Pay-out time came twice a year and was always a big event, according to Charlotte. Twice a year, always on a Friday morning, every Lombard director would go up to the fifth floor to listen to the Finance Director report on company results. Total revenue, operating costs and company investments were reviewed. But the real interest was how big a bonus each of the directors was going to collect.
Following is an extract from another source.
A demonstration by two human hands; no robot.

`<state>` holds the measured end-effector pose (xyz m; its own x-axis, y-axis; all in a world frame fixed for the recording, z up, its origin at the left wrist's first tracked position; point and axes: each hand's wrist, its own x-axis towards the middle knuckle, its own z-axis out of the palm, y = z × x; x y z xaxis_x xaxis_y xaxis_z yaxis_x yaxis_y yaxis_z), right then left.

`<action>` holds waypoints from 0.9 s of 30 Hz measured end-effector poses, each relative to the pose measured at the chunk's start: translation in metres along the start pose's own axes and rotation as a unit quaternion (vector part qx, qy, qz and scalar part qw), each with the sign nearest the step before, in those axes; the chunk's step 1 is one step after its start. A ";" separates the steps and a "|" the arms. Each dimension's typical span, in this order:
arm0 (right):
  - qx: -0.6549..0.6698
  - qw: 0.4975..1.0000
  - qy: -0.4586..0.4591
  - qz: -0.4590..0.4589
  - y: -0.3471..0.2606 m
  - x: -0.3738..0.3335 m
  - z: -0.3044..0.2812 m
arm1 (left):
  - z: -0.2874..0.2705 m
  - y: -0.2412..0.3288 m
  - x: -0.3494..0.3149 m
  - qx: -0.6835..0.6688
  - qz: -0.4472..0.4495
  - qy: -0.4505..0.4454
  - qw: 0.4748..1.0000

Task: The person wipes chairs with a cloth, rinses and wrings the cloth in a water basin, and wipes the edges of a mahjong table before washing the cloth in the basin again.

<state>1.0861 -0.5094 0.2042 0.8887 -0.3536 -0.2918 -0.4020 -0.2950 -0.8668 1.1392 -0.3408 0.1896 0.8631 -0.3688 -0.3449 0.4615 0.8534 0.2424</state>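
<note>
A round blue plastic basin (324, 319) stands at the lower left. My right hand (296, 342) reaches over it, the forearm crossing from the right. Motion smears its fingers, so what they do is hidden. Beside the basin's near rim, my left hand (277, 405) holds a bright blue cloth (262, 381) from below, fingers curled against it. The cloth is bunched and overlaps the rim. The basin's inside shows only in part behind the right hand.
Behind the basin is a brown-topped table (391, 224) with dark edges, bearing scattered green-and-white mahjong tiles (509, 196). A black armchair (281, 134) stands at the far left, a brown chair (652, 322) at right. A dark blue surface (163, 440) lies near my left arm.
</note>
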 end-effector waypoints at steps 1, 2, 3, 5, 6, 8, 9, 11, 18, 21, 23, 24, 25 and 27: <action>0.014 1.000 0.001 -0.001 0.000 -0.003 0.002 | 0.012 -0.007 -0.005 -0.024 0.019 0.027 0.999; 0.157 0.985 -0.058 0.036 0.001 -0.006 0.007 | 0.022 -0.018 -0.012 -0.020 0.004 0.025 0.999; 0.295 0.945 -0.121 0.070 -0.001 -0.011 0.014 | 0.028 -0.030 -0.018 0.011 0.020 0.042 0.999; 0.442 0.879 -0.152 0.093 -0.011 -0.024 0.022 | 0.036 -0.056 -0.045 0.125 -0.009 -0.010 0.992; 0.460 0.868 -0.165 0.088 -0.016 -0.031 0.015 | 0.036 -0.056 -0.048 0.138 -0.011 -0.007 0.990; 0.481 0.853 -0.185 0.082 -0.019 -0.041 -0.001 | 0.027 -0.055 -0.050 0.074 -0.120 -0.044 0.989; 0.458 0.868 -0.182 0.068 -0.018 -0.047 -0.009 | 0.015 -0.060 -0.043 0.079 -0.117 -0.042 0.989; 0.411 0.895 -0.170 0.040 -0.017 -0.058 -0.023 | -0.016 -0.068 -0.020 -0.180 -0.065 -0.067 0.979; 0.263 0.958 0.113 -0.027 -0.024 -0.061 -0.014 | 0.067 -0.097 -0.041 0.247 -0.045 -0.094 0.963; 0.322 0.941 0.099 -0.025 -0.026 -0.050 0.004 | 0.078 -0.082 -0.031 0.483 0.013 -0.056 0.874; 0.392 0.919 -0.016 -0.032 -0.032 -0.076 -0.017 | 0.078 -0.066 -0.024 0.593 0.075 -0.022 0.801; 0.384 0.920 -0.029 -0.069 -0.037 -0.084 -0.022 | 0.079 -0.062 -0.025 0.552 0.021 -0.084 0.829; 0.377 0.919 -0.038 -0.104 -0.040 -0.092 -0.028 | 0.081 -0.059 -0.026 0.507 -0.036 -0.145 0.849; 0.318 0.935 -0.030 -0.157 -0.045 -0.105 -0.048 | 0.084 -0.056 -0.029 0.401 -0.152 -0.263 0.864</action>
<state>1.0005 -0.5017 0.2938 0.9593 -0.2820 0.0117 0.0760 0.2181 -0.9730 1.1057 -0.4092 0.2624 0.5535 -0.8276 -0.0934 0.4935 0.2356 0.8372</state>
In the past five years, no Lombard director had earned less than a £100k bonus for any six-month period. Often it was way above that figure. Kate Taylor had herself collected £450k after a particularly gruelling but lucrative half year, in which three of her clients had, with Lombard’s advice, successfully fought off hostile takeovers. After each of the directors had been told how much money they had made, staff bonuses were decided over a sumptuous lunch prepared by a former royal chef. No expense was ever spared at these celebrations where the freshest of wild Scottish salmon, the most succulent scallops of veal and the most orgastic of pavlovas were all washed down with copious quantities of Louis Latour claret, Californian White Grenache and, of course, the ever-proffered Bollinger.